• **Exercise requirements**
Taking the data below, please print only the lines from the line holding "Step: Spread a" to the line holding "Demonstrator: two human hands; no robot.", inclusive, with pictures omitted.

• **Provided records**
Segment Open
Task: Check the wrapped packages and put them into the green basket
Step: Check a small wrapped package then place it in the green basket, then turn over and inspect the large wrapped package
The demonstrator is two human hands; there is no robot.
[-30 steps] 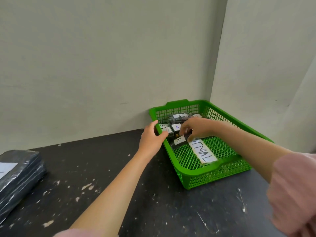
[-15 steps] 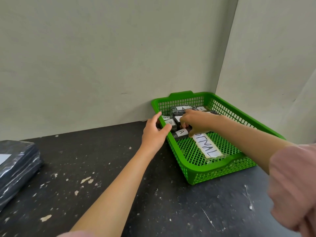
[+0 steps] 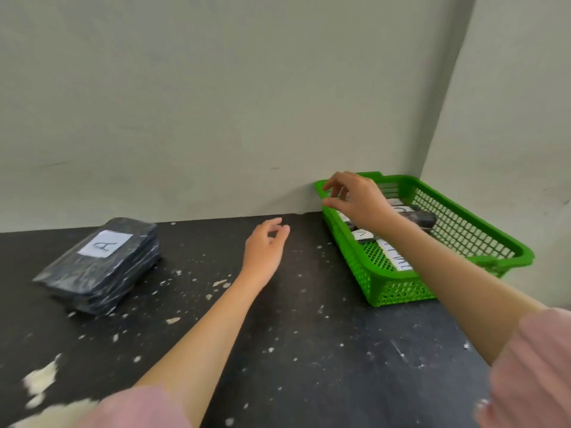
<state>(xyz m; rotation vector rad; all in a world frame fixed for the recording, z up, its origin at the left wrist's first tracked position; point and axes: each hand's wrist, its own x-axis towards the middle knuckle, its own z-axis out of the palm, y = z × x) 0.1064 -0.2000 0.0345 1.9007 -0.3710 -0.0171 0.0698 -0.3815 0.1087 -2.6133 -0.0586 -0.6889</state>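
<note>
Left hand (image 3: 264,247) is now off the green basket (image 3: 395,291) rim, over the table (image 3: 309,350), fingers loosely curled, empty. Right hand (image 3: 358,200) is lifted above the wrapped packages (image 3: 423,217) inside, fingers relaxed, holding nothing.

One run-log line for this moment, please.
left hand: empty, over dark table | right hand: empty, above green mesh basket | black plastic-wrapped package labelled A: on table

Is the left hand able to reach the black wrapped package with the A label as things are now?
Probably yes: the left hand holds nothing, and only speckled table lies between it and the wrapped package.
</note>
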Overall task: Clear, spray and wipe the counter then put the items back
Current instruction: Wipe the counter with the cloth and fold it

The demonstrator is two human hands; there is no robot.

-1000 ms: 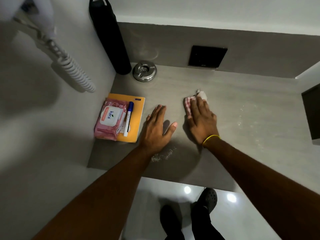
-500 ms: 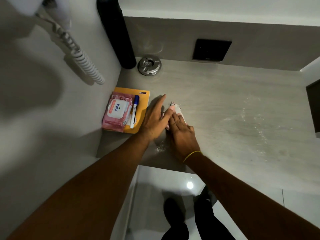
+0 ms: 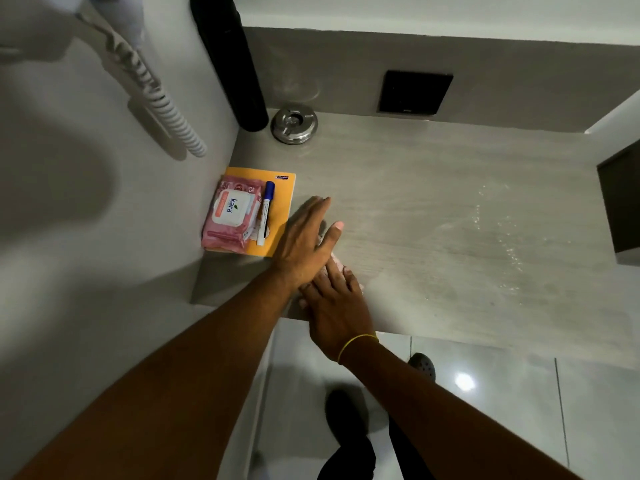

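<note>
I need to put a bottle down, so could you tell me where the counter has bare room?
Bare: the counter between the ashtray and the dark box. Crowded: the left corner, with notebook, wipes pack, marker and both hands.

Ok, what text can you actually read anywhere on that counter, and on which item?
"kara" on the white lid of the pink wipes pack.
"25" on the same pack's top corner, partly cut off.
Small label on the orange notebook: too small to read.
Print on the marker: too blurred to read.
</note>
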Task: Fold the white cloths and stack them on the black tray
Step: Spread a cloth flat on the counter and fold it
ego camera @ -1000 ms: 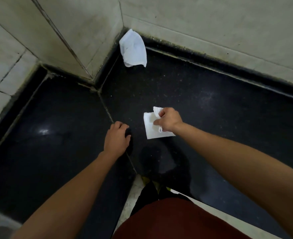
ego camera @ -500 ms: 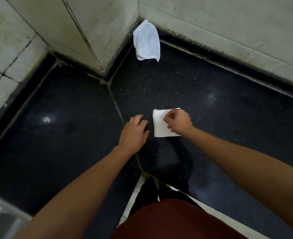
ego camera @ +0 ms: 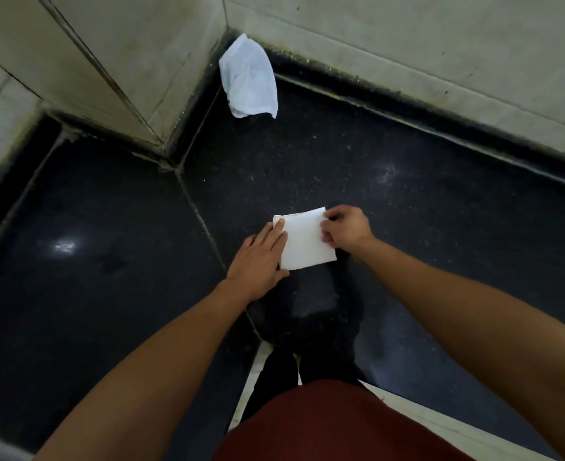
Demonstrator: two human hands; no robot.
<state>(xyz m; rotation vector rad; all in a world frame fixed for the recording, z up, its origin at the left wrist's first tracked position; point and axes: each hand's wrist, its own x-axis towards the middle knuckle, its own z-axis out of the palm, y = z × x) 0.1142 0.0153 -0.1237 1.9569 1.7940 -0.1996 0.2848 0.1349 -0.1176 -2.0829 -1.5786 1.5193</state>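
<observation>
A white cloth (ego camera: 306,241), folded into a small rectangle, lies flat on the black counter (ego camera: 407,211). My left hand (ego camera: 259,259) rests flat with fingers together on the cloth's left edge. My right hand (ego camera: 346,227) pinches the cloth's right edge with bent fingers. A second white cloth (ego camera: 249,82), crumpled and unfolded, leans in the far corner against the wall. I see no black tray apart from the dark counter surface.
Pale tiled walls (ego camera: 407,44) close in the counter at the back and left. A seam (ego camera: 201,221) runs diagonally between two black slabs. The counter's pale front edge (ego camera: 440,420) and my red shirt (ego camera: 334,427) fill the bottom.
My left hand moved right from the bare counter onto the cloth's left edge. My right hand laid the cloth flat into a neat rectangle and slid to its right edge.
</observation>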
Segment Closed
• **Your response**
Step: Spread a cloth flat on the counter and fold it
ego camera @ -1000 ms: 
ego camera @ -500 ms: 
ego camera @ +0 ms: 
Demonstrator: two human hands; no robot.

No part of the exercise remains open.